[Data records]
▼

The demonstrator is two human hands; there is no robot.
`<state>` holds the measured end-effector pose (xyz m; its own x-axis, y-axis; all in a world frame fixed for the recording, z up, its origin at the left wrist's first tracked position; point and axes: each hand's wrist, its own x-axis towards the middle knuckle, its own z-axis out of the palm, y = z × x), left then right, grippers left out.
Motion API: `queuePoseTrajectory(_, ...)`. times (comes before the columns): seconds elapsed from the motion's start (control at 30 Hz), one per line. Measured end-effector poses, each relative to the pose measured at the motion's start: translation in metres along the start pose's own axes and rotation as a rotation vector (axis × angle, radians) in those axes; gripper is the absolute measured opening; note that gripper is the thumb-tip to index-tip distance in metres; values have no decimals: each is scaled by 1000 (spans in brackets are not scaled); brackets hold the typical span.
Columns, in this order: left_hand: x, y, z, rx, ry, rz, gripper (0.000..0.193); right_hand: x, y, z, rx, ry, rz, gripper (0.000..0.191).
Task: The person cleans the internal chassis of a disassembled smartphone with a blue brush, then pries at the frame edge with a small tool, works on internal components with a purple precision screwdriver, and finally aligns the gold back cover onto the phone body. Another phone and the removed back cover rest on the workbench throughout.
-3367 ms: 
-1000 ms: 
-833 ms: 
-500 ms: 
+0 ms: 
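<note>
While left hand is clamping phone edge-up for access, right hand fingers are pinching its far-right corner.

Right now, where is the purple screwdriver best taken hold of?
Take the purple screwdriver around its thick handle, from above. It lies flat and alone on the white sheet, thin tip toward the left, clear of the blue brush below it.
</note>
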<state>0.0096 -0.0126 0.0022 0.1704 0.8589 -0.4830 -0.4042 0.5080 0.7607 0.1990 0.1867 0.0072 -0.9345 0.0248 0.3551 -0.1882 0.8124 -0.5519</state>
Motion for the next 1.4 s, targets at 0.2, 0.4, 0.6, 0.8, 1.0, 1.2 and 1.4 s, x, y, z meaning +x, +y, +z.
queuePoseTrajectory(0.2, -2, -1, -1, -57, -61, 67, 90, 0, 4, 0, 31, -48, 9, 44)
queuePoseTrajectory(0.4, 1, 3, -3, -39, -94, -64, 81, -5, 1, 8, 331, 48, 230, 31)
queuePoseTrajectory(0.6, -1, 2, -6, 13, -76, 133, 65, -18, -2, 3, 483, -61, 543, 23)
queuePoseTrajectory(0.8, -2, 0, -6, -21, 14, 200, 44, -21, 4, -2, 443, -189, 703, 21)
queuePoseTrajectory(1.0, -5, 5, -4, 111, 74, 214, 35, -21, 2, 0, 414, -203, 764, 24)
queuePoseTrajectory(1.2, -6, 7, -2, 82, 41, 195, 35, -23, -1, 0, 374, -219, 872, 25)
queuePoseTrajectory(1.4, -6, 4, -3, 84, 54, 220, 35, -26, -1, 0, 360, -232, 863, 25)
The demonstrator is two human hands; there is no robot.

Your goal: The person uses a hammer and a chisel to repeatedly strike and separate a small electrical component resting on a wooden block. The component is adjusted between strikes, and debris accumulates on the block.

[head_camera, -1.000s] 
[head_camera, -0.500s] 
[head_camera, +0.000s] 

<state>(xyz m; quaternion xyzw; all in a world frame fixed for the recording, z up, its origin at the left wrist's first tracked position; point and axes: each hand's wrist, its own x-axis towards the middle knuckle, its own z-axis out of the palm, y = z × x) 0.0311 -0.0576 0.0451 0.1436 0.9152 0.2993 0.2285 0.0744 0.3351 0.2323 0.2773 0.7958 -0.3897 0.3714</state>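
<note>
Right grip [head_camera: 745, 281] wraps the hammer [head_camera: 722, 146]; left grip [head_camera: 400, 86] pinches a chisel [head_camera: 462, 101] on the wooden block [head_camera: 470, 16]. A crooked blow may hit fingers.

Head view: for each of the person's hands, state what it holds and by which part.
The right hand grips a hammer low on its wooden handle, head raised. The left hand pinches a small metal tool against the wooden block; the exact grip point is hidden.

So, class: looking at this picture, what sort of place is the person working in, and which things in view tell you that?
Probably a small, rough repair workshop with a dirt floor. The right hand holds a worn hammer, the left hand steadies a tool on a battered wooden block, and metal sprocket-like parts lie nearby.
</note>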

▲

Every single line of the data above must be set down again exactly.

[Solution to this task]
The demonstrator is two human hands; there is no robot.
`<state>` holds the measured end-effector pose (xyz m; its own x-axis, y-axis; all in a world frame fixed for the recording, z up, its origin at the left wrist's first tracked position; point and axes: each hand's wrist, its own x-axis towards the middle knuckle, its own z-axis out of the palm, y = z × x), left then right, grippers left out.
Motion API: `queuePoseTrajectory(_, ...)`. times (comes before the columns): seconds elapsed from the motion's start (control at 30 Hz), one per line. Measured end-effector poses, each relative to the pose measured at the motion's start: translation in metres along the start pose's own axes and rotation as a rotation vector (axis × angle, radians) in those axes; gripper is the absolute measured opening; note that gripper is the thumb-tip to index-tip distance in metres; values have no decimals: each is scaled by 1000 (spans in brackets are not scaled); brackets hold the typical span.
Columns, in this order: left_hand: x, y, z, rx, ry, rz, gripper (0.000..0.193); right_hand: x, y, z, rx, ry, rz, gripper (0.000..0.191).
Task: The person cleans the internal chassis of a disassembled smartphone with a blue brush, then pries at the frame edge with a small tool, works on internal components with a purple precision screwdriver, and finally aligns the gold back cover onto the phone body. Another phone and the removed back cover rest on the workbench throughout.
-3367 ms: 
-1000 ms: 
-833 ms: 
-500 ms: 
+0 ms: 
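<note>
While left hand is clamping phone edge-up for access, right hand fingers are pinching its far-right corner.

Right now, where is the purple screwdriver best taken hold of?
Take the purple screwdriver around its thick handle, from above. It lies flat and alone on the white sheet, thin tip toward the left, clear of the blue brush below it.
</note>
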<state>0.0096 -0.0126 0.0022 0.1704 0.8589 -0.4830 -0.4042 0.5080 0.7607 0.1990 0.1867 0.0072 -0.9345 0.0248 0.3551 -0.1882 0.8124 -0.5519</state>
Motion for the next 1.4 s, targets at 0.2, 0.4, 0.6, 0.8, 1.0, 1.2 and 1.4 s, x, y, z meaning +x, +y, +z.
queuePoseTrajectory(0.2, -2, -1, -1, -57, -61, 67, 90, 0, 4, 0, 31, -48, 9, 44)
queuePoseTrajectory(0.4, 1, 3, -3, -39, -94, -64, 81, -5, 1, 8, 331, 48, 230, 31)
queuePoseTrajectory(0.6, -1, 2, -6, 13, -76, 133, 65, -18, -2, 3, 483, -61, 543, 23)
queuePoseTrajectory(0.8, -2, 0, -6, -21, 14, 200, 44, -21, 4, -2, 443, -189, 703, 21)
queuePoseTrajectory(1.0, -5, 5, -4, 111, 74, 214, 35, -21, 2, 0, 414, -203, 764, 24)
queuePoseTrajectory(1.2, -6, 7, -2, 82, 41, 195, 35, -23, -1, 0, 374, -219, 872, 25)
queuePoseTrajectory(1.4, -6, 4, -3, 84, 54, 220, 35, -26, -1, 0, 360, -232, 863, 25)
The demonstrator is two human hands; there is no robot.

Your goal: The person uses a hammer and a chisel to repeatedly strike and separate a small electrical component resting on a wooden block. The component is adjusted between strikes, and debris accumulates on the block.

[head_camera, -1.000s] 
[head_camera, -0.500s] 
[head_camera, +0.000s] 

<state>(xyz m; quaternion xyzw; all in a world frame fixed for the recording, z up, its origin at the left wrist's first tracked position; point and axes: each hand's wrist, its own x-axis towards the middle knuckle, its own z-axis out of the palm, y = z × x) 0.0311 -0.0576 0.0451 0.1436 0.9152 0.2993 0.2285 0.0744 0.3351 0.2323 0.2773 0.7958 -0.3897 0.3714</state>
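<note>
Right grip [head_camera: 745, 281] wraps the hammer [head_camera: 722, 146]; left grip [head_camera: 400, 86] pinches a chisel [head_camera: 462, 101] on the wooden block [head_camera: 470, 16]. A crooked blow may hit fingers.

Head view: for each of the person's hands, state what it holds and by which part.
The right hand grips a hammer low on its wooden handle, head raised. The left hand pinches a small metal tool against the wooden block; the exact grip point is hidden.

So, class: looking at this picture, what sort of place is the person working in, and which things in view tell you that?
Probably a small, rough repair workshop with a dirt floor. The right hand holds a worn hammer, the left hand steadies a tool on a battered wooden block, and metal sprocket-like parts lie nearby.
</note>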

This answer has now been given in full.